* REQUIRED ACTION
Retype the entire listing, keeping every word as it is.
⁂
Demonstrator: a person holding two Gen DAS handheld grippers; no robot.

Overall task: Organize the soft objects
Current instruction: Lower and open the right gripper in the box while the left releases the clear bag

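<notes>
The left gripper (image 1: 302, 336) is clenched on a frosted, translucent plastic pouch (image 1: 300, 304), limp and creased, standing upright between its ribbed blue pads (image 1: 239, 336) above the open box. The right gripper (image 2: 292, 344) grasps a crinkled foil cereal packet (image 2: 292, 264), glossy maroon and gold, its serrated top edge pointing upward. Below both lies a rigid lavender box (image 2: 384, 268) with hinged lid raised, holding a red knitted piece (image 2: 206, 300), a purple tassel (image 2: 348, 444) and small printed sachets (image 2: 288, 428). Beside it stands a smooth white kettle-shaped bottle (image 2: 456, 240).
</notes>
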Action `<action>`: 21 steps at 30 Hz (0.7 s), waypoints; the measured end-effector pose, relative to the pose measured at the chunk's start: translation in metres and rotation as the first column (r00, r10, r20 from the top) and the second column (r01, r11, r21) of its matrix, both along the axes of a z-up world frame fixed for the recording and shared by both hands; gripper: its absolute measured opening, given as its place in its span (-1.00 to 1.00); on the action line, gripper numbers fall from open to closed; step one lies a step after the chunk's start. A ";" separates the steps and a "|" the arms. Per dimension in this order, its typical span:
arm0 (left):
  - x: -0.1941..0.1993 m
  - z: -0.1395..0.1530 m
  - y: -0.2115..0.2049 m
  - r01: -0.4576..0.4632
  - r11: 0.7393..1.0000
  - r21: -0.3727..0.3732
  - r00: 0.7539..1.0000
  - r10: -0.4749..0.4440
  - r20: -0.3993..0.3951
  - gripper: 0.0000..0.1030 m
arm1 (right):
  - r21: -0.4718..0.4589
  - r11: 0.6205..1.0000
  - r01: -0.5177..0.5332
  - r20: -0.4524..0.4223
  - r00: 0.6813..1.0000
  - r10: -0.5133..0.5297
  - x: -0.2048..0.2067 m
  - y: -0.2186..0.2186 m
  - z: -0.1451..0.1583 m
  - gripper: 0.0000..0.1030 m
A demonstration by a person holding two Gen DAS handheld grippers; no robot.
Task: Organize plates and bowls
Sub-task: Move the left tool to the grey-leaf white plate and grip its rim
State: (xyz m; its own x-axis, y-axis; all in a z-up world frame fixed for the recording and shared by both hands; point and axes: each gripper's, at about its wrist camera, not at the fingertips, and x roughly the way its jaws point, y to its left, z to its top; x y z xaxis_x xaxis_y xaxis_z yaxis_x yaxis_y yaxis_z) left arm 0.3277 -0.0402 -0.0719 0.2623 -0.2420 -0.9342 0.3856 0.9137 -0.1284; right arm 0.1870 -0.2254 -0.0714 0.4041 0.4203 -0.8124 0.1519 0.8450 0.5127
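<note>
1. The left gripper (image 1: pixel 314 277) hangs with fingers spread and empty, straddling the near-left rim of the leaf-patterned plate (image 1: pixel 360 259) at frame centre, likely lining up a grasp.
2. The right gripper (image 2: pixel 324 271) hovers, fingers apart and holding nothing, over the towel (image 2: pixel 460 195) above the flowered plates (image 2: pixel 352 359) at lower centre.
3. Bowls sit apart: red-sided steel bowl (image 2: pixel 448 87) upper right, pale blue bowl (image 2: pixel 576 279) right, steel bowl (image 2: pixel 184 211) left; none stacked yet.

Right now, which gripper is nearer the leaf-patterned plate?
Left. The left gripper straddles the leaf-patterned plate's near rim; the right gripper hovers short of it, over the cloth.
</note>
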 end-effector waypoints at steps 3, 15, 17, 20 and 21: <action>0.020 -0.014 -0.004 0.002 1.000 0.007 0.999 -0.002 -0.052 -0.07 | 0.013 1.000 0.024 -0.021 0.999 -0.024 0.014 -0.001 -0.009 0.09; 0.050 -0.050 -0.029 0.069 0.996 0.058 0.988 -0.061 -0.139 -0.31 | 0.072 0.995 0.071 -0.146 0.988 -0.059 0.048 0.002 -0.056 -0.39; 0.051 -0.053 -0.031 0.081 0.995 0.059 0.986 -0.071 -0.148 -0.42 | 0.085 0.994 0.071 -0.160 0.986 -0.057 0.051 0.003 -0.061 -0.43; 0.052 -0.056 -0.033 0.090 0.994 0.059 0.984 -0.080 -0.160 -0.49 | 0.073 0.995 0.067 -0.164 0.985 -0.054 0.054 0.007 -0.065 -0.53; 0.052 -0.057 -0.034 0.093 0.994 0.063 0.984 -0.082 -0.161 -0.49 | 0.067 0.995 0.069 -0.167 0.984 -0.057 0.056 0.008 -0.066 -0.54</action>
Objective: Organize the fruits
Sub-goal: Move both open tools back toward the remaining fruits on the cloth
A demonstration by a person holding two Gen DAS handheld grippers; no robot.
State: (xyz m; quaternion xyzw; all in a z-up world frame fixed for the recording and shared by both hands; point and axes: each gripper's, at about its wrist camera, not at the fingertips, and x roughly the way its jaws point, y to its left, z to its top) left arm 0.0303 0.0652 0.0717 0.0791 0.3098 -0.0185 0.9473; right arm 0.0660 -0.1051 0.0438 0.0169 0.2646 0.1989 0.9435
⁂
* OUTPUT FOR THIS EXERCISE
Demonstrator: a person holding two Gen DAS handheld grippers; no robot.

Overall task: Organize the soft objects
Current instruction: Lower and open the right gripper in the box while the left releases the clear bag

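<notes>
The left gripper (image 1: 302, 336) is clenched on a frosted, translucent plastic pouch (image 1: 300, 304), limp and creased, standing upright between its ribbed blue pads (image 1: 239, 336) above the open box. The right gripper (image 2: 292, 344) grasps a crinkled foil cereal packet (image 2: 292, 264), glossy maroon and gold, its serrated top edge pointing upward. Below both lies a rigid lavender box (image 2: 384, 268) with hinged lid raised, holding a red knitted piece (image 2: 206, 300), a purple tassel (image 2: 348, 444) and small printed sachets (image 2: 288, 428). Beside it stands a smooth white kettle-shaped bottle (image 2: 456, 240).
</notes>
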Action `<action>`: 21 steps at 30 Hz (0.7 s), waypoints; the measured end-effector pose, relative to the pose measured at the chunk's start: translation in metres and rotation as the first column (r00, r10, r20 from the top) and the second column (r01, r11, r21) of its matrix, both along the axes of a z-up world frame fixed for the recording and shared by both hands; gripper: its absolute measured opening, given as its place in its span (-1.00 to 1.00); on the action line, gripper numbers fall from open to closed; step one lies a step after the chunk's start. A ";" separates the steps and a "|" the arms. Per dimension in this order, its typical span:
arm0 (left):
  - x: -0.1941..0.1993 m
  - z: -0.1395..0.1530 m
  - y: -0.2115..0.2049 m
  - r01: -0.4576..0.4632
  - r11: 0.7393..1.0000
  - r21: -0.3727..0.3732
  - r00: 0.7539..1.0000
  - r10: -0.4749..0.4440
  - r20: -0.3993..0.3951
  - gripper: 0.0000..0.1030 m
arm1 (right):
  - r21: -0.4718..0.4589
  - r11: 0.6205..1.0000
  - r01: -0.5177..0.5332
  - r20: -0.4524..0.4223
  - r00: 0.6813..1.0000
  - r10: -0.5133..0.5297
  - x: -0.2048..0.2067 m
  - y: -0.2186..0.2186 m
  - z: -0.1451..0.1583 m
  - gripper: 0.0000..0.1030 m
A demonstration by a person holding two Gen DAS handheld grippers; no robot.
Task: Organize plates and bowls
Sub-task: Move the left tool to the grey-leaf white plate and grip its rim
State: (xyz m; its own x-axis, y-axis; all in a z-up world frame fixed for the recording and shared by both hands; point and axes: each gripper's, at about its wrist camera, not at the fingertips, and x roughly the way its jaws point, y to its left, z to its top; x y z xaxis_x xaxis_y xaxis_z yaxis_x yaxis_y yaxis_z) left arm 0.3277 -0.0402 -0.0719 0.2623 -0.2420 -0.9342 0.3856 0.9137 -0.1284; right arm 0.1870 -0.2254 -0.0714 0.4041 0.4203 -0.8124 0.1519 0.8450 0.5127
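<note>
1. The left gripper (image 1: pixel 314 277) hangs with fingers spread and empty, straddling the near-left rim of the leaf-patterned plate (image 1: pixel 360 259) at frame centre, likely lining up a grasp.
2. The right gripper (image 2: pixel 324 271) hovers, fingers apart and holding nothing, over the towel (image 2: pixel 460 195) above the flowered plates (image 2: pixel 352 359) at lower centre.
3. Bowls sit apart: red-sided steel bowl (image 2: pixel 448 87) upper right, pale blue bowl (image 2: pixel 576 279) right, steel bowl (image 2: pixel 184 211) left; none stacked yet.

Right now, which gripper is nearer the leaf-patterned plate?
Left. The left gripper straddles the leaf-patterned plate's near rim; the right gripper hovers short of it, over the cloth.
</note>
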 end-effector waypoints at steps 3, 15, 17, 20 and 21: <action>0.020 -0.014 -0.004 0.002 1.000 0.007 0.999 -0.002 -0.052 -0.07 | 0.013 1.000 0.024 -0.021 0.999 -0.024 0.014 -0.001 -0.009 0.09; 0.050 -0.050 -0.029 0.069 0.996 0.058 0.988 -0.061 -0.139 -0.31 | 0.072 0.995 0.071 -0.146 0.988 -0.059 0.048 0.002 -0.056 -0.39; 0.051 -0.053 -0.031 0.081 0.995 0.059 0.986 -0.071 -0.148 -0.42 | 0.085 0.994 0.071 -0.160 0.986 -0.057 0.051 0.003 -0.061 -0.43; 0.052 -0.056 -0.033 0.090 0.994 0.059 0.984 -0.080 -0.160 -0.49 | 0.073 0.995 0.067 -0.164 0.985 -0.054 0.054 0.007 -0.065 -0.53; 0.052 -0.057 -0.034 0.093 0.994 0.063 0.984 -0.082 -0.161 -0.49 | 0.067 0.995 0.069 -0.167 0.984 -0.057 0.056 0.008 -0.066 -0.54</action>
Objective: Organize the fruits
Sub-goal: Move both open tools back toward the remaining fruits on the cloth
A demonstration by a person holding two Gen DAS handheld grippers; no robot.
State: (xyz m; quaternion xyzw; all in a z-up world frame fixed for the recording and shared by both hands; point and axes: each gripper's, at about its wrist camera, not at the fingertips, and x roughly the way its jaws point, y to its left, z to its top) left arm 0.0303 0.0652 0.0717 0.0791 0.3098 -0.0185 0.9473; right arm 0.0660 -0.1051 0.0438 0.0169 0.2646 0.1989 0.9435

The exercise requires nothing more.